◆ **Exercise objective**: The entries below hold a line with "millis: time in" and a line with "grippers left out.". Return those lines and all that lie between them, exactly and only.

Source records
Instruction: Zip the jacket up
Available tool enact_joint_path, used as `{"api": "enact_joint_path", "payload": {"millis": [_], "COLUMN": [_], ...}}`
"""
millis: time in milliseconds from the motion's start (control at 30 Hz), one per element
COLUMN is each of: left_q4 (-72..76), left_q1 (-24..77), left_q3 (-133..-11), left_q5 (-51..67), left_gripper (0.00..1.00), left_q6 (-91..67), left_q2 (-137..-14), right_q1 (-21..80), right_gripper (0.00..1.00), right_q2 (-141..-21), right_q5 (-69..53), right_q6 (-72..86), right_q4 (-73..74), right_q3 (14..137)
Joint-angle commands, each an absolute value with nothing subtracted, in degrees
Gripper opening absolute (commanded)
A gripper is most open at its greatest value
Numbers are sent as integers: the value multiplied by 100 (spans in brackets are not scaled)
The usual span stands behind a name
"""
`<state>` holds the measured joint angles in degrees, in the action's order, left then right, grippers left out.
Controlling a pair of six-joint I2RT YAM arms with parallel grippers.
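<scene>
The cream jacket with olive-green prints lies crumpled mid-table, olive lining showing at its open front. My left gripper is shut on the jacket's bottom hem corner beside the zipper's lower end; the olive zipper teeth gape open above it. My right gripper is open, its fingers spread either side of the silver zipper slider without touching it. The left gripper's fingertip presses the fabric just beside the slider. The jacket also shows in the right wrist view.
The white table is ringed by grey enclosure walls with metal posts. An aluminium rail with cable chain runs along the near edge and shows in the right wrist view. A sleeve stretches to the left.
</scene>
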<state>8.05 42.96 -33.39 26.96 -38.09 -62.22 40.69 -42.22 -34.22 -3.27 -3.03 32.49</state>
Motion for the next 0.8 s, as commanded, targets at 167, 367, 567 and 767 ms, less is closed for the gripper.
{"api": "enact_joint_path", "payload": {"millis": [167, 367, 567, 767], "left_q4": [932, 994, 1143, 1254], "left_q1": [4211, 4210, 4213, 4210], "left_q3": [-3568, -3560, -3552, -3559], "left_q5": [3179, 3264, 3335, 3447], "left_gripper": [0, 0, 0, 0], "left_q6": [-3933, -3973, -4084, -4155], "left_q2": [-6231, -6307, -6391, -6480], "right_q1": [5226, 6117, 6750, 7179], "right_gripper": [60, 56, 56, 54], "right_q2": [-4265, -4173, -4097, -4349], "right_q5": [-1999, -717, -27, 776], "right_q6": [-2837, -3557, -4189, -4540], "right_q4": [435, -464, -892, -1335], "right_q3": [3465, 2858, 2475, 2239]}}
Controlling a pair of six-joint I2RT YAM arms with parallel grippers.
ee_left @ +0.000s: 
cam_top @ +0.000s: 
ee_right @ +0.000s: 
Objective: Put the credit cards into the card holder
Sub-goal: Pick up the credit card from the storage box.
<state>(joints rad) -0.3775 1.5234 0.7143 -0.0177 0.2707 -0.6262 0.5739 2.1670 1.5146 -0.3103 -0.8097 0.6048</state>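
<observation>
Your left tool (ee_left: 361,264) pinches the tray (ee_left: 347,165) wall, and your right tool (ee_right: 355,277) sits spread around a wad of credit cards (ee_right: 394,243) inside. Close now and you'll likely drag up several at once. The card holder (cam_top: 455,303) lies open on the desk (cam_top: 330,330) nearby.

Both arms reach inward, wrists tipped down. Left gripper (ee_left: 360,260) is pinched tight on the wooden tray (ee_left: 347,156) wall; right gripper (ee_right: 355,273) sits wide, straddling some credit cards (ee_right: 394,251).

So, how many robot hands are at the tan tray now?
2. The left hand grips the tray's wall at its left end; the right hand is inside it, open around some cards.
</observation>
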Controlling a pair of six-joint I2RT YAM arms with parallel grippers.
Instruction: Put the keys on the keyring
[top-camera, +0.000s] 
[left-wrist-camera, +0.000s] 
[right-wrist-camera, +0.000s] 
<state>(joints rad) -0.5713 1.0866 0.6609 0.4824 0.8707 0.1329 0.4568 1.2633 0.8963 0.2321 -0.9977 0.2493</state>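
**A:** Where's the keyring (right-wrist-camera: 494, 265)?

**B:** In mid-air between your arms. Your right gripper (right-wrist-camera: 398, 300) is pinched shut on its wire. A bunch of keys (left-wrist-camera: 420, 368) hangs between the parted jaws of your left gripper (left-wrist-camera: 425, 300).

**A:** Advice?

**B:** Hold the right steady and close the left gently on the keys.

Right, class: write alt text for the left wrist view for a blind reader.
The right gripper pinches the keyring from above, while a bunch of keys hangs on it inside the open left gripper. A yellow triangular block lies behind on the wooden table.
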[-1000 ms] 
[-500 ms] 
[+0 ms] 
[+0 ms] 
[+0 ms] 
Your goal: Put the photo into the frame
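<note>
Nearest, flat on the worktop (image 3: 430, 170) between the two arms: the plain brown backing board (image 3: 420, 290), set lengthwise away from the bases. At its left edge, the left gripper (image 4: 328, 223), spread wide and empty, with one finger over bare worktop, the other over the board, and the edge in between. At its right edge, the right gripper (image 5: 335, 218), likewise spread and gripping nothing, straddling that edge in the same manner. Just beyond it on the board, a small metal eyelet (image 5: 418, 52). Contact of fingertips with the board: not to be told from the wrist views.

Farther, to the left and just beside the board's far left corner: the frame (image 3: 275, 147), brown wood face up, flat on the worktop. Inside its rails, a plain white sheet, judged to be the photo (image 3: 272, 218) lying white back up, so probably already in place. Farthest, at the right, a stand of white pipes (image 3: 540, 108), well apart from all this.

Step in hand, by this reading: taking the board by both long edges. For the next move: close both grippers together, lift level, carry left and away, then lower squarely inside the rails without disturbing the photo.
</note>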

◆ **Solution below**:
millis: time in milliseconds from the motion's start (control at 30 Hz), one per element
COLUMN is each of: left_q4 (-72..76), left_q1 (-24..77), left_q3 (-133..-11), left_q5 (-51..67), left_gripper (0.00..1.00), left_q6 (-91..67), left_q2 (-137..-14), right_q1 (-21..80), right_gripper (0.00..1.00), right_q2 (-141..-21), right_q5 (-69..53), right_q6 (-72..86), right_q4 (-73..74), right_q3 (14..137)
Joint-angle commands, each an absolute value with nothing subtracted, in degrees
Gripper opening absolute (commanded)
A gripper is most open at its greatest value
Numbers are sent as integers: the value multiplied by 100 (spans in brackets are not scaled)
The usual span stands behind a name
"""
`<state>` holds the measured joint angles in degrees, in the action's order, left then right, grippers left out.

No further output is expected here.